Now, regarding exercise, I am assuming that that’s going to rev ketones, but I also know that exercise will – at least in the short term – lead to a spike in glucose. It’s not the same spike as if you had a Twinkie. It’s mobilization to feed these massive glucose sinks of muscles. What are you noticing in terms of trends or interpretation regarding ketones and exercise?

JH:

Yeah. Again, it depends on the type of ketones. Just very quickly – the mitochondria metabolizes acetyl acetate, which can turn into BHB as a storage ketone, and then turn back into acetyl acetate.
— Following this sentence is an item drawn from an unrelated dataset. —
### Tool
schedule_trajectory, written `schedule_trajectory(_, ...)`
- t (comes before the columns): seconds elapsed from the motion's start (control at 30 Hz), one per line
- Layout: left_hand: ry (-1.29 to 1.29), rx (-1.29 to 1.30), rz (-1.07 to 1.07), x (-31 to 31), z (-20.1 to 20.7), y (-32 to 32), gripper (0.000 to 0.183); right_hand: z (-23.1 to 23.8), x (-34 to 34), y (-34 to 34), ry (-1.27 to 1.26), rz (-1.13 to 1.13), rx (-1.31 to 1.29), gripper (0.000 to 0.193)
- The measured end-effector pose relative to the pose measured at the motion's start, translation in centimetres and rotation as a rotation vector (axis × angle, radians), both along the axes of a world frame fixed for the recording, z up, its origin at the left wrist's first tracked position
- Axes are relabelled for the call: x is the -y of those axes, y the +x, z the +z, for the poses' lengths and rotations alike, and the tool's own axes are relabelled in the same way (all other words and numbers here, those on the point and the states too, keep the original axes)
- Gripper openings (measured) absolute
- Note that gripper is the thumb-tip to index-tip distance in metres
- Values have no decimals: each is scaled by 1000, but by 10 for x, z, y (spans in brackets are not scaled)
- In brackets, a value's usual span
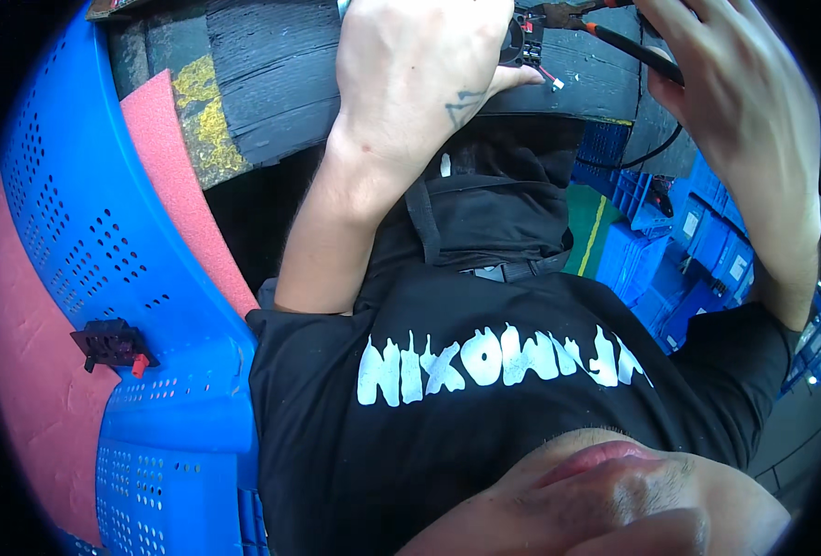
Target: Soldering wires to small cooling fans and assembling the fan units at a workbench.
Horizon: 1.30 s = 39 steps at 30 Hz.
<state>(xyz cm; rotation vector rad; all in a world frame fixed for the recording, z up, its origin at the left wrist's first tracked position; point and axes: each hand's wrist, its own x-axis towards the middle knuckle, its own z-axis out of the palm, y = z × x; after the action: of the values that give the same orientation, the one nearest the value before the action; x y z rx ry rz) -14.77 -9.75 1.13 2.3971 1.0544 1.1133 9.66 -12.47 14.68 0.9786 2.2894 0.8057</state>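
My left hand (410, 69) is closed on a small black plastic part (523, 42) at the top of the view. The part has a round opening, some red bits and a short red wire that ends in a white connector (557, 83). In my right hand (730, 88) are pliers (628, 48) with black and orange handles. Their metal jaws reach the upper edge of the black part. The back of my left hand hides most of its fingers, and the picture's top edge cuts off both hands.
Beneath my hands is a dark, worn workbench (271, 83) with yellow paint. At left stands a perforated blue plastic bin (68, 241) with pink foam sheets (174, 139). A similar black part with a red piece (114, 345) lies there. Several blue crates (637, 259) stand at right.
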Motion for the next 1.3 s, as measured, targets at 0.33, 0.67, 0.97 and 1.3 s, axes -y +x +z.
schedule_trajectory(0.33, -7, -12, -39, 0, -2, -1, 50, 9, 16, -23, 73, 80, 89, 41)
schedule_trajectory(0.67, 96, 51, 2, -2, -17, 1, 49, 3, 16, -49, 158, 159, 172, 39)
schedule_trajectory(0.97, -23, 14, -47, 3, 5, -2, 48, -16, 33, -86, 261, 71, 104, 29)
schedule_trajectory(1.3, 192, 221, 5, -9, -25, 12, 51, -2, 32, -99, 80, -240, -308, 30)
So, BHB is a storage ketone. Acetone is a one-way street that is excreted and exhaled in your breath. So, BHB are your circulating ketones that you would use in a workout. That’s why they would be depleted very quickly. So, your ketones will go down. What we see is acetone tends to go up. You’re exhaling these ketones, and you’re seeing that will go up and then it would come back down. A little bit of a reverse of what you’d see in blood ketones, but you’ll see they’ll come back together in an hour or so. That’s typically what we see.

JH:

Now, in the long term, your goal may be to have a higher level of ketones – let’s say it’s for weight loss. We have a 5 to 10 scale of ACE’s – that’s weight loss. You get 10+ and you’re looking at your anti-inflammatory impact. That’s what I have to be in at 6 knee surgeries. When you get 15…17+, you’re going into more of an inferred autophagic zone. You see that on all those fasting apps. They just kind of guess. This is a biomarker to do that. But my point is – for those different zones to elevate, there’s a lot of really good protocols. Deplete the glycogen stores first, maybe have a carb-restrictive 24 hours prior to, then do a fast and you’re checking all the boxes. You’re restricting carbs, you’re depleting your glycogen stores and then maybe do a fast for 24/48 hours. It takes less and less time to do it, and you’re trying to get into one of these zones. In other words, as opposed to focusing on a time doing something, it’s the time in the zone because that’s where the reparative work is.

DrMR:

It sounds like – and correct me if I’m wrong here – you’re giving people some keys to prime the ketosis and trying to get them into this therapeutic zone for a period of time, rather than monitoring the ketones daily (like you would with blood sugar.) For the continuous glucose monitors, I oftentimes just say do your normal thing, try to see if you can determine where the spikes are coming from and modify your diet accordingly. Are you recommending using these meters in a bit different of a capacity where you’re trying to hit that mark and extend that for as long as you can to get as much therapeutic benefit as possible?

JH:

Yes. Typically. CGM – which is a great tool right now, clinically and in the consumer market – is used to really start identifying what foods are increasing my blood sugar and putting me into whatever dangerous zone I don’t want to be in. So, time and range is so critical there. You get your glucose in range once you start to learn what’s causing this. It’s not that hard. You start to follow the foods that don’t do that, eat the foods that do that and exercise. You’re going to be in the zone that you need to be in. If you’re looking for a reparative state, that’s the other side of the metabolic switch. I would say step one is always to get your glucose under control and get your sleep under control.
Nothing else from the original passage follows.